The cowardice part of the Chaney character is for every single EPL team who refused to dream.
The clubs who are happy just to exist in the EPL and go no further. The clubs who show no ambition except on the day that the big teams roll into town and can unexpectedly pull off a remarkable result.
If they put the same effort and determination into playing the same way against other teams, they might also be challenging for trophies—not just existing. In short, they take the cowards route and the easy way out, putting just enough effort in so that they can claim their position in the top league.
Lucky Ned Pepper, a criminal who Rooster shot in the face some years before is Liverpool.

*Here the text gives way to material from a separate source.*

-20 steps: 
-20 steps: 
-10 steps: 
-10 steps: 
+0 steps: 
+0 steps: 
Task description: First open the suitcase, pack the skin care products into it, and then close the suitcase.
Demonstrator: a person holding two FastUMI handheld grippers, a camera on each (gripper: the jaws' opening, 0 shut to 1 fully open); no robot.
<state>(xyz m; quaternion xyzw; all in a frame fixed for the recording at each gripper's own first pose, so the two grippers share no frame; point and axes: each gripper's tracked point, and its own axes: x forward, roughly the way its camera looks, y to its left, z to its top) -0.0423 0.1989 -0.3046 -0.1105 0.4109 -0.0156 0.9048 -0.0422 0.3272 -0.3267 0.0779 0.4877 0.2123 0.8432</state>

He was once one of the most feared men in the west until he ran into the Marshall, and has since led a meagre existence full in the knowledge that Cogburn will come for him again one day.
Liverpool was the top club in the land before Sir Alex Ferguson took over at Manchester United. Now they haven't won the title in almost 20 years and have slipped down the pecking order to such an extent that they can no longer be considered guaranteed top four material, never mind title winning material.
Without giving anything more away about the film, the ending sums up Sir Alex Ferguson's time as a manager perfectly.
The Manchester United boss has stared down some of the greatest managers in the game over the years. You can easily see the man lifting the reins into his mouth as he charges into battle against insurmountable odds, with his battle cry of "fill your hands, you sons of bitches" carrying on the wind, while Arsene Wenger, Carlo Ancelotti, and Roberto Mancini look on.
Of course, sometimes a film is just a film and a book is just a book, but it's fun to see different things. Sometimes.